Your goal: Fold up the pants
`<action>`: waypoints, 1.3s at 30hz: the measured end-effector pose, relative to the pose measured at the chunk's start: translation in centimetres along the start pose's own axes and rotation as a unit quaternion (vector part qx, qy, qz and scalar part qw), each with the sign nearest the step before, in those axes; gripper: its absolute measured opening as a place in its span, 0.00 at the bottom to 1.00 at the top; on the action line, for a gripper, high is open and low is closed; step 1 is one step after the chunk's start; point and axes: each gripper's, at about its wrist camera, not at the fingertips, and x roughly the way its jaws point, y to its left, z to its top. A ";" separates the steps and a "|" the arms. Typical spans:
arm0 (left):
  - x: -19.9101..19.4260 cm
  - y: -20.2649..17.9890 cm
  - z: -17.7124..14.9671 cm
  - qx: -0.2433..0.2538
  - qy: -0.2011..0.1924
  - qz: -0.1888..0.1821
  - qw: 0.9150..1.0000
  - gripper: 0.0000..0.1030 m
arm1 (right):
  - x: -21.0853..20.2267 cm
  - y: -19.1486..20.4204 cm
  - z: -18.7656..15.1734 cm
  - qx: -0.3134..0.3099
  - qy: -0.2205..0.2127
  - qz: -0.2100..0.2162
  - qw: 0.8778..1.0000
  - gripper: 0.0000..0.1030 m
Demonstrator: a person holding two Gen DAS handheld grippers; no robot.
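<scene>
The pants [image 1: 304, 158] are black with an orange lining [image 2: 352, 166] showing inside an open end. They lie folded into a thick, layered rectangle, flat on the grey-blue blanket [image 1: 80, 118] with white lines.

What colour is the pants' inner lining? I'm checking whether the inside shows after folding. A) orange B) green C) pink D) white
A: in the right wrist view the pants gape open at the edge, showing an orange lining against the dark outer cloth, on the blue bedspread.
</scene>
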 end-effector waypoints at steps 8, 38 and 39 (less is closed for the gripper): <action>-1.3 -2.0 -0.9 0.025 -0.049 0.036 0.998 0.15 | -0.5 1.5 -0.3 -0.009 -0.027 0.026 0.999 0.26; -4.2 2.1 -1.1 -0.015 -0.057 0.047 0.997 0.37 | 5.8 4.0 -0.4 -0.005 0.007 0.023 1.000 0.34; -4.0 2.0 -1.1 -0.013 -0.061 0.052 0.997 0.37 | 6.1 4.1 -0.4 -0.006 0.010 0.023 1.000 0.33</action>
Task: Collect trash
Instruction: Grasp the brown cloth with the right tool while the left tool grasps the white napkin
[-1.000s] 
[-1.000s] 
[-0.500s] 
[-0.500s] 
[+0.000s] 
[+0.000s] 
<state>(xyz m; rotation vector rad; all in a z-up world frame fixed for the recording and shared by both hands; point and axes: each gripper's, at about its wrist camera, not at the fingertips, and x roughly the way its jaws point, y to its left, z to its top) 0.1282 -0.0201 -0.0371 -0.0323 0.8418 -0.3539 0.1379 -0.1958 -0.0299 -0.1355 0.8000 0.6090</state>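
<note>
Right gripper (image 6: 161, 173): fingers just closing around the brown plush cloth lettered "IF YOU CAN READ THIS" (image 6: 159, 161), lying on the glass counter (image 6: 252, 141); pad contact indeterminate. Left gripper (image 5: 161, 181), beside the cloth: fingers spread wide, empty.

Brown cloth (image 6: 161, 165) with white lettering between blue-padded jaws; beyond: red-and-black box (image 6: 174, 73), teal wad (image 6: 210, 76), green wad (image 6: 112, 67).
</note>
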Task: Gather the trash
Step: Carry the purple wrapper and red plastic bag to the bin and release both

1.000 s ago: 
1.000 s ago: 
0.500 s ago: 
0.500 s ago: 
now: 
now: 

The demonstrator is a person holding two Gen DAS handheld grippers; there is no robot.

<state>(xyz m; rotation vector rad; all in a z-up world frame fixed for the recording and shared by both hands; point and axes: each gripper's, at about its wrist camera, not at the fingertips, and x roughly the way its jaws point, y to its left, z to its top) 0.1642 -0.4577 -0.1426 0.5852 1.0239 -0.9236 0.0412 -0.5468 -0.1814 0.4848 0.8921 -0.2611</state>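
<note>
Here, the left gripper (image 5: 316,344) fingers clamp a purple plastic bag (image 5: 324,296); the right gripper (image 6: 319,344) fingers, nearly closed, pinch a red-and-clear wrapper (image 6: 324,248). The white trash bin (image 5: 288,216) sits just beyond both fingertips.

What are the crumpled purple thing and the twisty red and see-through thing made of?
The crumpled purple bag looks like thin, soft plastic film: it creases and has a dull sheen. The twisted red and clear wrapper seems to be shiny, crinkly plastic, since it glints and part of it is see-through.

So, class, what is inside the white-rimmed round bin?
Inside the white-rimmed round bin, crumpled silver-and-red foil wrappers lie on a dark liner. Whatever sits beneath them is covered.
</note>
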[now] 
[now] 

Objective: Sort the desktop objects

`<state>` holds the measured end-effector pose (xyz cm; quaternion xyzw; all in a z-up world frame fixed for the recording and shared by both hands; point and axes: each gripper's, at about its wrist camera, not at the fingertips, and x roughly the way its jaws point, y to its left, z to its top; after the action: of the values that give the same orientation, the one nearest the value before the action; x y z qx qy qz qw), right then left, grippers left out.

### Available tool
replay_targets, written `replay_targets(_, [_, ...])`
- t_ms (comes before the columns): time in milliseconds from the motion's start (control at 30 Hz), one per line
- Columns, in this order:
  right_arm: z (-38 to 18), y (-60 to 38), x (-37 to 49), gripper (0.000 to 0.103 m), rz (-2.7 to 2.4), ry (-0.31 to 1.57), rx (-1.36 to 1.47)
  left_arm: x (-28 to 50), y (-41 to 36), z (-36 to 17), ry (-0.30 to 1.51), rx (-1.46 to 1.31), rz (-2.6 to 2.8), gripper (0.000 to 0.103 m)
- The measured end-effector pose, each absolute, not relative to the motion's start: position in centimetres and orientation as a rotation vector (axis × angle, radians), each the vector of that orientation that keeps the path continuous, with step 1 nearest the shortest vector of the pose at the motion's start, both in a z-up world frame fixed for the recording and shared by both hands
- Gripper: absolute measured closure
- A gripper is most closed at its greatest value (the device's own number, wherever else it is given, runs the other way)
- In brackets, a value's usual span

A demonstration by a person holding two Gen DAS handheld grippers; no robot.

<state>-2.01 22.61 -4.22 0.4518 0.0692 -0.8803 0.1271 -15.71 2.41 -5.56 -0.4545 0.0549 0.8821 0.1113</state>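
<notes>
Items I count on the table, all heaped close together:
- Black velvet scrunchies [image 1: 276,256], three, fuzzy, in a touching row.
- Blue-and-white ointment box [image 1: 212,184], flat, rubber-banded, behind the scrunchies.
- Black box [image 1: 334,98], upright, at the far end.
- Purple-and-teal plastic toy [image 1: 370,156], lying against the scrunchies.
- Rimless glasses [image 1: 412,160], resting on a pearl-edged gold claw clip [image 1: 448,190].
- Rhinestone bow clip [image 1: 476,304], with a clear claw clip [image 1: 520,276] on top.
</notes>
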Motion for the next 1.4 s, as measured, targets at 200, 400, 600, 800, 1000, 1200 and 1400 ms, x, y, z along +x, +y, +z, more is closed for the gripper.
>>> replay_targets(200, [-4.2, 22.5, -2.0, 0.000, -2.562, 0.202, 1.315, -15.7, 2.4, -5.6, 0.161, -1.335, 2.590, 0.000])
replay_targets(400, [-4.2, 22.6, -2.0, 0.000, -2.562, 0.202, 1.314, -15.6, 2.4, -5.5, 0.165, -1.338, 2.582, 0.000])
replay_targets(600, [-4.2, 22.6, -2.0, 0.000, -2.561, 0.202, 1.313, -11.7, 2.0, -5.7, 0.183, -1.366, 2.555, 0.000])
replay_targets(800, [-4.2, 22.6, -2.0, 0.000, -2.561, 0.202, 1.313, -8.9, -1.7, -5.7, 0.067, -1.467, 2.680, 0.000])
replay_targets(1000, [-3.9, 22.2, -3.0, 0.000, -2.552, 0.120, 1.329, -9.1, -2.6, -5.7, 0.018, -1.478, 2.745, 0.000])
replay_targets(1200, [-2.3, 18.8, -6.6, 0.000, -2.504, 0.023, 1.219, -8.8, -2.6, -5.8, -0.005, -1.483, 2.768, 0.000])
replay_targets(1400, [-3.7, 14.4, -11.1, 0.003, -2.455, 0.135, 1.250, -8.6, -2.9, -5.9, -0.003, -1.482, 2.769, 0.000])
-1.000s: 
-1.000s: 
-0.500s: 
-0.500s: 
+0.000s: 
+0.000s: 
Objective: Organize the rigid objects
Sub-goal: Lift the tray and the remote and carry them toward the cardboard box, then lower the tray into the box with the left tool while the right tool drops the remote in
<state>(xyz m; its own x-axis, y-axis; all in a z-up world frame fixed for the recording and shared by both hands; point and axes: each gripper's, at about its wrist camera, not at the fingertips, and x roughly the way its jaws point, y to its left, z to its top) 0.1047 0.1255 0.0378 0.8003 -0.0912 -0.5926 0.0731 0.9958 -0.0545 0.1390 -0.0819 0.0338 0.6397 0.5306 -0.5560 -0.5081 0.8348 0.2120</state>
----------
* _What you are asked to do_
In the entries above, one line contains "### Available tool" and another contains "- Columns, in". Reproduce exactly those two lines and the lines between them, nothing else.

* _Response to this task_
### Available tool
replay_targets, written `replay_targets(_, [_, ...])`
- t_ms (comes before the columns): time in milliseconds from the motion's start (control at 30 Hz), one per line
- Columns, in this order:

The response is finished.